3) Not articulating points of change clearly enough
The super obvious thing: it looks almost the same as PES 2011, based on this early glimpse at least. After a year of PES players saying the animation was the thing that Konami had to change above anything else, this instantly puts PES on the back foot, certainly in FIFA comparisons which still looks the 'smoother' game - hence the old 'is it really 360 dribbling debate?', that should be a non issue. We know it's hard to bin a game engine overnight and start again, especially since PES 2011 was the first step on a new path, but the fluidity of animation was picked up by everyone.
What Seabass is promising in terms of team work and free pattern play could be immense - the biggest problem of all football games is that the CPU attacks you in a very predictable fashion, using his 'computer-ness' to cheese you with stats and logic, not, say, playing overwhelming, unpredictable and fluid passing like real-life Barcelona. We want the challenge in a top level difficulty game to be 'how can I stop this team?', not just 'how do I break down their iron AI defence?'.

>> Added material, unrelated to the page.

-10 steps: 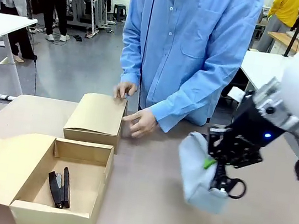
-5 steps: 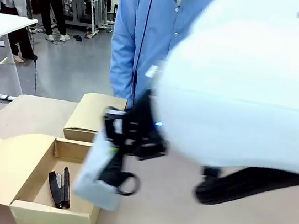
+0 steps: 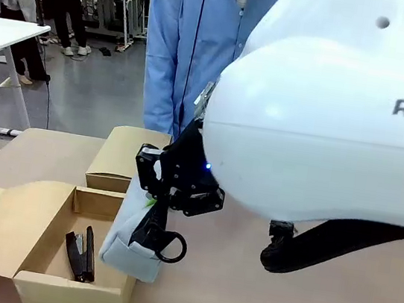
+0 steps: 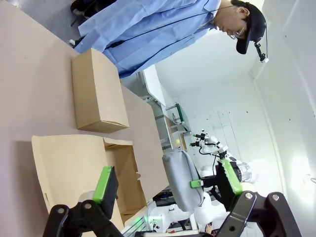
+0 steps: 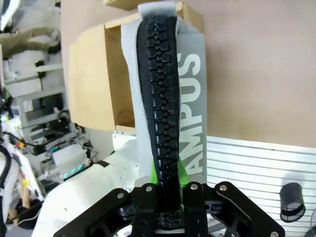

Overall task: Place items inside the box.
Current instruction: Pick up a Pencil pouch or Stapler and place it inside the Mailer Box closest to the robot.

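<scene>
My right gripper (image 3: 155,207) is shut on the zip edge of the grey zip pencil case (image 3: 128,240), which hangs upright over the right wall of the open brown box (image 3: 69,295). A black stapler (image 3: 80,255) lies on the box floor. In the right wrist view the green fingertips (image 5: 159,174) pinch the case (image 5: 190,103) at its black zip, with the box (image 5: 86,84) beyond it. My left gripper (image 4: 167,180) stands open, nothing between its green pads; past it are the case (image 4: 178,180) and the box's flap (image 4: 69,168).
A smaller shut cardboard box (image 3: 129,158) stands just behind the open one. A person in a blue shirt (image 3: 186,51) stands at the far side of the table. My right arm's white body (image 3: 325,131) spans the middle and right of the table.
My right arm has swung from the right side of the table to the left, carrying the pencil case to the open box's right wall. The person's hands no longer rest by the smaller box.
</scene>
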You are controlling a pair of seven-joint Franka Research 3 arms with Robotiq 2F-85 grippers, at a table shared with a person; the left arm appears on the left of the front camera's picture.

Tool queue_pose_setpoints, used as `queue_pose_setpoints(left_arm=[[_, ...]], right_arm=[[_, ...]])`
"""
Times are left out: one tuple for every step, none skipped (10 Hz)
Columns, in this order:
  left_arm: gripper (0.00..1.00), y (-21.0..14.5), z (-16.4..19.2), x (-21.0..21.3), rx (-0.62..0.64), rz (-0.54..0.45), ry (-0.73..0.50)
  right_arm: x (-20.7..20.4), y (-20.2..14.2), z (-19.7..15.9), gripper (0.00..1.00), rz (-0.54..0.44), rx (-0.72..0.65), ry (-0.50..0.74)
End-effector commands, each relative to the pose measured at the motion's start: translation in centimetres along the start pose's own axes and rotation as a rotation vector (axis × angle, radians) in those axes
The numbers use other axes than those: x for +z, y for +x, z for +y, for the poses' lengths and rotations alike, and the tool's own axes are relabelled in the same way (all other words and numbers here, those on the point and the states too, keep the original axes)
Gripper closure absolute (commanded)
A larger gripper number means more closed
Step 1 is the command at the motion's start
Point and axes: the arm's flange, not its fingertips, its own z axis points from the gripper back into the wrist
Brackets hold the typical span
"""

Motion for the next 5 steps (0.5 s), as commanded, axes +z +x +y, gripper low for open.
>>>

If PES 2012's key features were being 'sold' by FIFA, they'd have clear brands and labels, so 'free form attacking play' wouldn't sound so nebulous, but be called something borderline stupid and clear like 'Attack-tics (tm)' or something less stupid than we can think of in three seconds.
PES 2011's biggest failure, above all others, was its inability to explain its changes - not just to newcomers, but to die-hards. It took us 30 hours to truly love and understand PES 2011, and that was still with caveats. How can FIFA converts and new players be expected to keep up? Konami need to introduce super clear, interactive, tutorials like FIFA, or even SFIV.
The PSM3 Verdict
In fairness, Seabass is saying the right things, but the changes are hard to translate to clear bullet points - and it's impossible to evaluate their impact without a hands-on. It's still completely possible they've cracked it, and this could be the most unpredictable, free form, football game yet. Still, years of hurt leads to understandable cyncism, and the lack of clear visual improvement kicks hard. We'd be very surpised if this video does anything to sway anyone but the converted - which seems to be Konami's strategy. Get closer to its existing community, listen hard and act. It's admirable, but won't help inevitable comparisons with FIFA anytime soon. The hope, of course, is to quietly, off radar, build something beautiful, that's not just liked, but adored by its hardcore fans. You know. Like how PES grew to prominence in the first place. We'll have hands-on impressions soon. As it stands, we're no more confident of PES rivalling FIFA, than Man U beating Barcelona in the CL final - but you never know.